The Krays spent most of the 1990s and the early part of this century cementing a place for themselves in the NYC punk scene. The Brooklyn-based four-piece have been largely silent, however, since the 2002 release of “A Time For Action.” The long-anticipated release of 2011’s “Sangre” marks a progression in the band’s sound, though its roots are still firmly planted in mid-80s hardcore punk.
“Sangre” was recorded and produced by the band’s frontman, Johnny Kray. The result is a raw, mostly aggressive audio experience that features lyrics in both English and Spanish, a refreshing change from an American band. The majority of the album’s sixteen tracks don’t stray much from the band’s trademark sound: “Vida Profunda,” “The Attack,” and “Simple Band” are straight-forward, early Bad Religion style punk rock tracks, though the latter sounds cheaply recorded compared to the rest of the album and marks “Sangre’s” weakest track by far. “Albizu Campos,” “Warnings” and “Out Of The Darkness” are more along the lines of Strung Out/Lagwagon/early Epi-Fat band metal-infused punk rock.” “Sour Ground,” one of my favorite tracks on the album, reminds me of Diesel Boy.
Sixteen songs can be a lot for a punk rock album, and can result in a listening experience that becomes somewhat muddy due to the repetitive, formulaic sounds that a lot of bands present. “Sangre” is a much easier listen, however, due to the fact that there are a few tracks that deviate widely from the norm. “The Dying Cold” features Clash-style faux-reggae choruses. “Sangre Taina” sounds mostly like an early-80s hardcore track (a la The Cheifs or Dead Boys) but features a heavy, tribal drum inspired outro. “The Reckless Use Of Power” is traditional percussion centered and features a guitar sound and progression that could pass for vintage Black Sabbath (and closes with probably the album’s best guitar solo).
Then, of course, there’s “Mundo Perdido.” While it is arguably the best crafted song on the album (and arguably my favorite from “Sangre”), it sounds out of place enough amongst the rest of the tracks that it made me think I had downloaded the wrong song by mistake. The sound is straight-up Central American traditional, featuring nylon-stringed classical guitar (or perhaps a jarocha) and native percussion instruments. Heck, there may even be a donkey jawbone played in there somewhere. “Mundo Perdido” sounds much more like a standard Gypsy Kings song than a track by an otherwise gritty NYC punk band. But it’s a cool song, and I don’t downgrade the album for having it.

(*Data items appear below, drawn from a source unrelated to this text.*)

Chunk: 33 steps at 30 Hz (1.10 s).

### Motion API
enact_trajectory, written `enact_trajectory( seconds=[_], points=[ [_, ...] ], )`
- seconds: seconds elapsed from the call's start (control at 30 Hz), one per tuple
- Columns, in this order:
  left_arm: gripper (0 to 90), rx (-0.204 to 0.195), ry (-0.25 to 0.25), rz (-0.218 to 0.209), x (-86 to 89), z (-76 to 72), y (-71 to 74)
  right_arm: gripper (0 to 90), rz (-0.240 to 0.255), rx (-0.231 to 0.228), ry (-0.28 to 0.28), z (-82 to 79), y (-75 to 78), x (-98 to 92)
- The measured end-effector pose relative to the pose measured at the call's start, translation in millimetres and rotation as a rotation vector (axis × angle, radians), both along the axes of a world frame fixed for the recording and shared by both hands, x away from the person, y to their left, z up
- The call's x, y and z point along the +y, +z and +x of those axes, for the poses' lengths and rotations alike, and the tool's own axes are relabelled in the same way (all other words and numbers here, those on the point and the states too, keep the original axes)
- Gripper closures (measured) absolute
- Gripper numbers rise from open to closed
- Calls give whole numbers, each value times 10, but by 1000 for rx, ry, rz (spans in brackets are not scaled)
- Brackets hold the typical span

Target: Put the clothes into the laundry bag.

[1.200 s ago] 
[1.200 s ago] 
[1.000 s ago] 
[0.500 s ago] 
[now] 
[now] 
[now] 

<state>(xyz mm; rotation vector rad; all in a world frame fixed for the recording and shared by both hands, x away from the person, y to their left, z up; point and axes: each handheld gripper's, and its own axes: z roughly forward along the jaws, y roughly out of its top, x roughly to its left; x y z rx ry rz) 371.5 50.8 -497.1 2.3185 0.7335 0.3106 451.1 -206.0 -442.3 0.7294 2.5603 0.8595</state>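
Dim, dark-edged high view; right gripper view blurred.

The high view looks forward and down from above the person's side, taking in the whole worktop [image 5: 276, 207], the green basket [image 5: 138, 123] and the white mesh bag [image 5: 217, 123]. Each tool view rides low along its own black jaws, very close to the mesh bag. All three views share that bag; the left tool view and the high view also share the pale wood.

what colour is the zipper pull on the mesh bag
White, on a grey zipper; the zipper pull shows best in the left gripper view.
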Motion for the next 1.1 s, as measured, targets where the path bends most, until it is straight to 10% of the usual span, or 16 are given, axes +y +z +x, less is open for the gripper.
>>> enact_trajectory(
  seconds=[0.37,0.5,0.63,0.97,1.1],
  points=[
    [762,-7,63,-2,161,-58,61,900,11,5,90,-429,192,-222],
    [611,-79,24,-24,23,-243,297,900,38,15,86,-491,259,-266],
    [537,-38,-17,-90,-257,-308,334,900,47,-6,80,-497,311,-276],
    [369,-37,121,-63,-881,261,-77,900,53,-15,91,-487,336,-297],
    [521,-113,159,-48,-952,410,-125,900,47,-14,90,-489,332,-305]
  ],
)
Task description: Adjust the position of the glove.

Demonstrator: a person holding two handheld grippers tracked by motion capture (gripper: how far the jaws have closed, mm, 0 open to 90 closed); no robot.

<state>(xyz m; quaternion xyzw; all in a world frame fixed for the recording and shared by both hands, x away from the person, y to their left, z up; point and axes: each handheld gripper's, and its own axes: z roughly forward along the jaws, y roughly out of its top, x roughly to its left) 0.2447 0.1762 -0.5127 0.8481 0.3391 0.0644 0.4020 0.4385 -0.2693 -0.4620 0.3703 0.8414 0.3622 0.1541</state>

I also appreciate that they didn’t cheapen out and include the track at the end of the album or as a bonus track; instead it is track #8, right smack in the middle of the album, and leads into “Warnings,” which features the fury of an early Epitaph recording.
“Sangre” is a pretty solid album altogether. It is certainly a welcome event to see older bands keeping alive the aggression and the DIY ethos of a previous punk rock age. Not all of the tracks are winners, and “Sangre” may still be a track or two too long. But the album’s changes of pace help to make up for whatever may be lacking. Ultimately “Sangre” is more deserving of probably 3.5 stars if we were using a different scale, but alas, we only use whole numbers, so it gets a solid three.